Task goal
Please copy the lines below, exactly as they are, from the one with "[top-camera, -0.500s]" through the one with "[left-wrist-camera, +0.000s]", and leave out the pictures.

Data segment

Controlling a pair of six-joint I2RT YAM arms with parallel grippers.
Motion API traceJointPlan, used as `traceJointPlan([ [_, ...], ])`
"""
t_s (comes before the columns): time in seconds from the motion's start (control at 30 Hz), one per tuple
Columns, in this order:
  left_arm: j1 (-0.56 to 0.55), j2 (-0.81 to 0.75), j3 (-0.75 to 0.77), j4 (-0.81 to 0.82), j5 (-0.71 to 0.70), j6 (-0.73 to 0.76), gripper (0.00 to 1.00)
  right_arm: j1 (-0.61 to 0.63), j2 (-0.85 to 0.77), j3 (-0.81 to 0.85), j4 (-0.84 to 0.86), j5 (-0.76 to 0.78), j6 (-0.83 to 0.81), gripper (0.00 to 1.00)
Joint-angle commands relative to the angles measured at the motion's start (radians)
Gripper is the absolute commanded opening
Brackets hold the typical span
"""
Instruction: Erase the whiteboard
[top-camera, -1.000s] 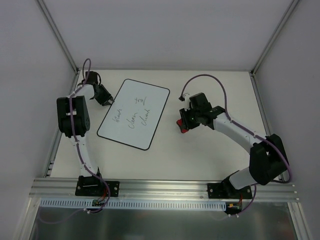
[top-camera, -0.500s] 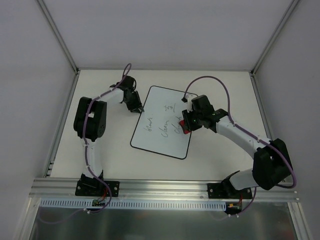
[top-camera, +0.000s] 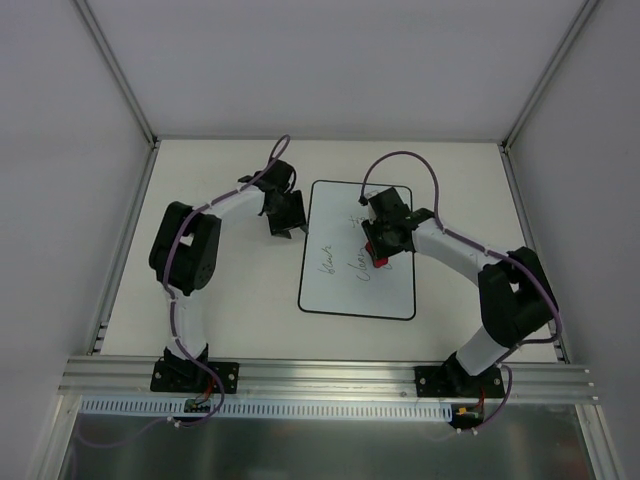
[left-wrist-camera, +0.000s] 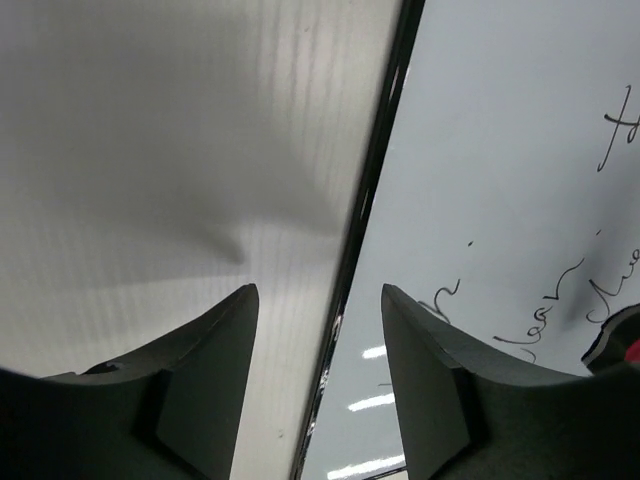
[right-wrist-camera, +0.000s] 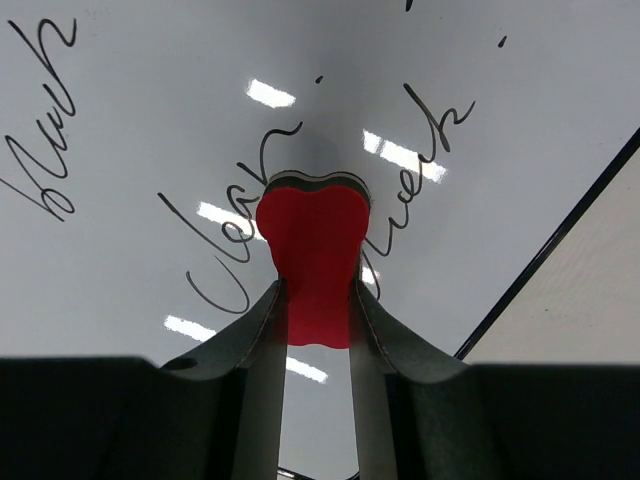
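The whiteboard (top-camera: 352, 296) lies flat mid-table with dark handwriting across its middle. My right gripper (top-camera: 380, 246) is shut on the red eraser (top-camera: 378, 251) and holds it down over the writing in the board's right half. In the right wrist view the eraser (right-wrist-camera: 312, 250) sits between my fingers (right-wrist-camera: 262, 340) on the board (right-wrist-camera: 150, 110), among the written words. My left gripper (top-camera: 285, 216) is open at the board's upper left edge. In the left wrist view it (left-wrist-camera: 318, 292) straddles the black rim (left-wrist-camera: 375, 180), one finger over the table, the other over the board (left-wrist-camera: 500, 150).
The pale table (top-camera: 230, 300) is walled by white panels with metal posts (top-camera: 115, 70). A metal rail (top-camera: 330, 375) runs along the near edge by the arm bases. The board's right rim (right-wrist-camera: 560, 240) lies close beside the eraser.
The whiteboard has slid right and turned upright, with my left gripper travelling along at its left edge. My right gripper with the eraser has moved from beside the board onto the writing.
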Motion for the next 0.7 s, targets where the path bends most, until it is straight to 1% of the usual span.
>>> traceJointPlan([
  [0.0,-0.004,-0.175,-0.105,-0.043,-0.079,0.004,0.53,0.004,0.038,0.071,-0.041,0.051,0.016,0.1],
  [0.07,-0.035,-0.235,-0.163,-0.042,-0.104,0.007,0.52,0.004,0.058,0.1,-0.065,0.06,0.033,0.09],
  [0.23,-0.132,-0.308,-0.335,-0.039,-0.167,-0.011,0.48,0.006,0.113,0.128,-0.09,0.077,0.04,0.09],
  [0.3,-0.173,-0.326,-0.374,-0.032,-0.167,-0.036,0.42,0.006,0.125,0.14,-0.102,0.068,0.047,0.09],
  [0.33,-0.185,-0.328,-0.403,-0.029,-0.193,-0.045,0.41,0.006,0.136,0.142,-0.105,0.066,0.052,0.09],
  [0.37,-0.198,-0.329,-0.415,-0.025,-0.194,-0.062,0.37,0.006,0.141,0.142,-0.104,0.068,0.058,0.09],
  [0.43,-0.222,-0.325,-0.443,-0.002,-0.185,-0.079,0.34,0.006,0.151,0.142,-0.102,0.071,0.063,0.09],
  [0.47,-0.23,-0.325,-0.45,0.012,-0.176,-0.099,0.31,0.006,0.162,0.143,-0.101,0.069,0.064,0.09],
  [0.57,-0.256,-0.323,-0.472,0.062,-0.176,-0.122,0.28,0.006,0.177,0.148,-0.094,0.062,0.07,0.08],
  [0.67,-0.285,-0.305,-0.463,0.076,-0.176,-0.139,0.28,0.01,0.188,0.146,-0.082,0.062,0.09,0.08],
])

Written answer
[top-camera, -0.500s] 
[top-camera, +0.000s] 
[left-wrist-camera, +0.000s] 

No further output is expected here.